### DATA EXTRACT
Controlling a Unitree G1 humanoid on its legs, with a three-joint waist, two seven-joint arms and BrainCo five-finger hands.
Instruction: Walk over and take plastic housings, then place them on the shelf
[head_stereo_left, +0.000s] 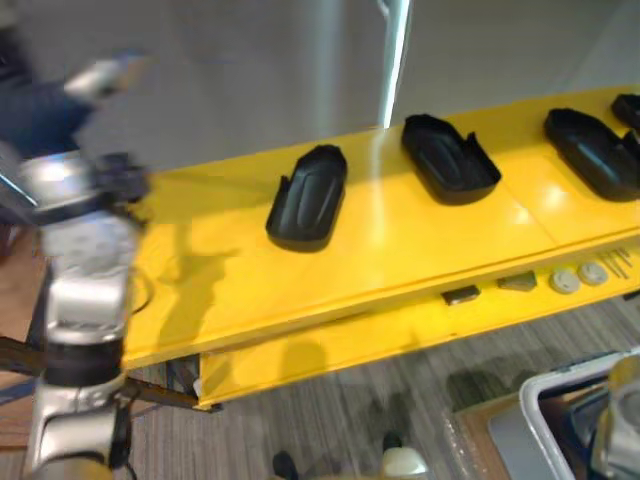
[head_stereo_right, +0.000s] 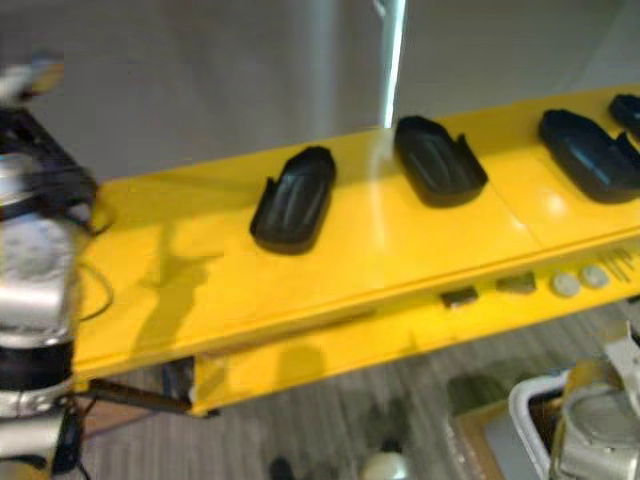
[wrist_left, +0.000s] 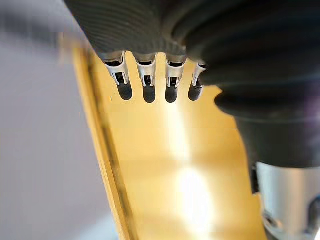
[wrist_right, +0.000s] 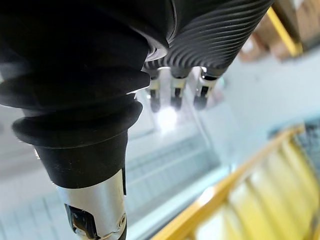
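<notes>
Yellow surface (head_stereo_left: 400, 250) carrying four black plastic housings, seen from the head.

- The first housing (head_stereo_left: 308, 197) lies hollow side up about midway along the surface, close to its far edge.
- The second housing (head_stereo_left: 448, 158) lies to its right, nearer the far edge.
- The third housing (head_stereo_left: 592, 150) lies further right again.
- The fourth housing (head_stereo_left: 628, 108) is cut off at the right end.

All four rest apart from one another and apart from both hands.

A lower yellow ledge (head_stereo_left: 330, 345) runs below the near edge. Toward its right end it bears two small dark pieces (head_stereo_left: 460, 295) and two pale round discs (head_stereo_left: 565, 281). A white bin (head_stereo_left: 560, 395) stands on the floor below the right end.

The left arm rises at the left end of the surface. In the left wrist view, the left hand (wrist_left: 148, 82) hangs above bare yellow near one long edge, its fingers straight and side by side, holding nothing.

In the right wrist view, the right hand (wrist_right: 176, 92) hangs over pale floor, its fingers loosely extended and empty.
</notes>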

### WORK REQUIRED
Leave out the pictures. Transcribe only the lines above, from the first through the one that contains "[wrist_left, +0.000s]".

### TASK OUTPUT
Controlling a Unitree G1 humanoid on its legs, with a three-joint waist, two seven-joint arms and BrainCo five-finger hands.
Instruction: Walk over and take plastic housings, then place them on the shelf
[head_stereo_left, +0.000s] 
[head_stereo_right, +0.000s] 
[wrist_left, +0.000s] 

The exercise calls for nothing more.